What the exercise asks:
For this exercise, restate every line below word for word and drop the images.

=== Begin Enclosure ===

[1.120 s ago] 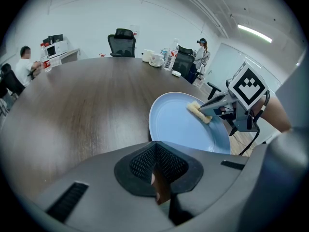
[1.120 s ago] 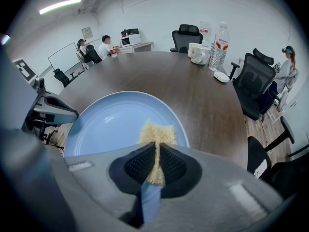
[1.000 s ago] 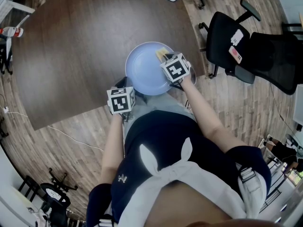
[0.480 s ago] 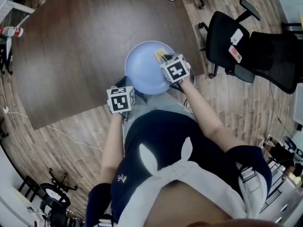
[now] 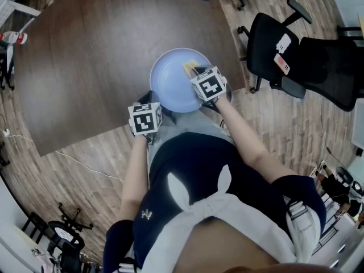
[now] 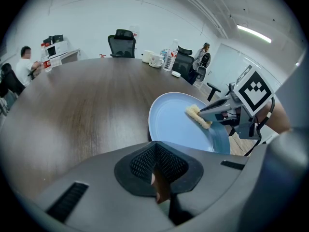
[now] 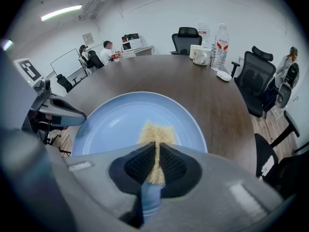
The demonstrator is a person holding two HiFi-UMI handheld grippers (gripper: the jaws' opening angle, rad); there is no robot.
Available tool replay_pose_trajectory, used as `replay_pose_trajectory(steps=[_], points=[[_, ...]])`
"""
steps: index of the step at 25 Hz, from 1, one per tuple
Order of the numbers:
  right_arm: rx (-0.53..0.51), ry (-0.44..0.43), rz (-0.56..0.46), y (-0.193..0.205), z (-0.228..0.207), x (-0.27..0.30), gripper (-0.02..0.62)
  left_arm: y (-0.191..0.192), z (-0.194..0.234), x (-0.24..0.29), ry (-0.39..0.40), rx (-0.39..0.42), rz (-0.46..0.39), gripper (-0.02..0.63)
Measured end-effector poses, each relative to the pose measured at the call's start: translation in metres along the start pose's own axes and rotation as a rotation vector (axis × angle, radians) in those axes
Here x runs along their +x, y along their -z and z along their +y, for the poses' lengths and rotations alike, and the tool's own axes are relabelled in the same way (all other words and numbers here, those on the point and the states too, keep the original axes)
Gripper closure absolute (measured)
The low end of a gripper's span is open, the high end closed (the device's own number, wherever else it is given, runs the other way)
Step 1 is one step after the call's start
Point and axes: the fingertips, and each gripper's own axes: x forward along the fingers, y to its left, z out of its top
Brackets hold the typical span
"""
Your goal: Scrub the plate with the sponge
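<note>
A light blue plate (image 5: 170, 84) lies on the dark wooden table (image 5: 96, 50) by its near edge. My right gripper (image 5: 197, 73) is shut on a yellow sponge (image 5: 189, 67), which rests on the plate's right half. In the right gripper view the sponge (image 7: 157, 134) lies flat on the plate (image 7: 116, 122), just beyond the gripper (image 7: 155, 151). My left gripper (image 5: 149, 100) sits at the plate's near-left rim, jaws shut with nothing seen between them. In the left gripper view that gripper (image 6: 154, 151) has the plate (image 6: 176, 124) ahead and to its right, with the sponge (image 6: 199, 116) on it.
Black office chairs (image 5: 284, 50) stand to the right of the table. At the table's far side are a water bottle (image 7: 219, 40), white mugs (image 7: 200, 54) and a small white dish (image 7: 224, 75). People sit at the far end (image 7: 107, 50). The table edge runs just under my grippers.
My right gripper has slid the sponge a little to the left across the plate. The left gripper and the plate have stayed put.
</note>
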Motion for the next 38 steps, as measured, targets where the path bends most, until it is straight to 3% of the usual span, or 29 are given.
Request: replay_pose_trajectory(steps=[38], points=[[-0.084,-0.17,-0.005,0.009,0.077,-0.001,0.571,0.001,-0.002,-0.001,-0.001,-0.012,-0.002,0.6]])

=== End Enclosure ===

Response to this exercise:
[1.120 s ago] 
[1.120 s ago] 
[1.000 s ago] 
[0.480 s ago] 
[now] 
[now] 
[now] 
The demonstrator is a person holding two HiFi-UMI handheld grippers (gripper: the jaws' opening angle, rad); there is no robot.
Available tool replay_pose_trajectory, used as `replay_pose_trajectory(steps=[_], points=[[_, ...]])`
"""
steps: index of the step at 25 Hz, from 1, one per tuple
Order of the numbers:
  right_arm: rx (-0.53..0.51), ry (-0.44..0.43), rz (-0.56..0.46), y (-0.193..0.205), z (-0.228..0.207), x (-0.27..0.30), gripper (-0.02..0.62)
  left_arm: y (-0.191..0.192), z (-0.194..0.234), x (-0.24..0.29), ry (-0.39..0.40), rx (-0.39..0.42), rz (-0.46..0.39), gripper (-0.02..0.63)
Measured end-effector poses, each relative to the pose measured at the call's start: translation in metres along the start pose's own axes and rotation as a rotation vector (axis × angle, radians) in those axes
Here x runs along their +x, y along their -z and z along their +y, for the poses' lengths and rotations alike, and the tool's own axes are relabelled in the same way (all other words and numbers here, those on the point and the states too, keep the original axes)
Gripper closure absolute (measured)
The low end of a gripper's span is open, the high end closed (the device's own number, wherever else it is given, runs the other way)
Step 1 is one step after the call's start
Point and axes: the fingertips, and each gripper's own axes: x forward along the fingers, y to its left, z out of its top
Brackets hold the typical span
"""
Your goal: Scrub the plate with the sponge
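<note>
A light blue plate (image 5: 170, 84) lies on the dark wooden table (image 5: 96, 50) by its near edge. My right gripper (image 5: 197, 73) is shut on a yellow sponge (image 5: 189, 67), which rests on the plate's right half. In the right gripper view the sponge (image 7: 157, 134) lies flat on the plate (image 7: 116, 122), just beyond the gripper (image 7: 155, 151). My left gripper (image 5: 149, 100) sits at the plate's near-left rim, jaws shut with nothing seen between them. In the left gripper view that gripper (image 6: 154, 151) has the plate (image 6: 176, 124) ahead and to its right, with the sponge (image 6: 199, 116) on it.
Black office chairs (image 5: 284, 50) stand to the right of the table. At the table's far side are a water bottle (image 7: 219, 40), white mugs (image 7: 200, 54) and a small white dish (image 7: 224, 75). People sit at the far end (image 7: 107, 50). The table edge runs just under my grippers.
My right gripper has slid the sponge a little to the left across the plate. The left gripper and the plate have stayed put.
</note>
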Motion for the next 38 steps, as measured, targets where the path bends most, until it is straight to 3% of the usual span, or 29 are given.
Request: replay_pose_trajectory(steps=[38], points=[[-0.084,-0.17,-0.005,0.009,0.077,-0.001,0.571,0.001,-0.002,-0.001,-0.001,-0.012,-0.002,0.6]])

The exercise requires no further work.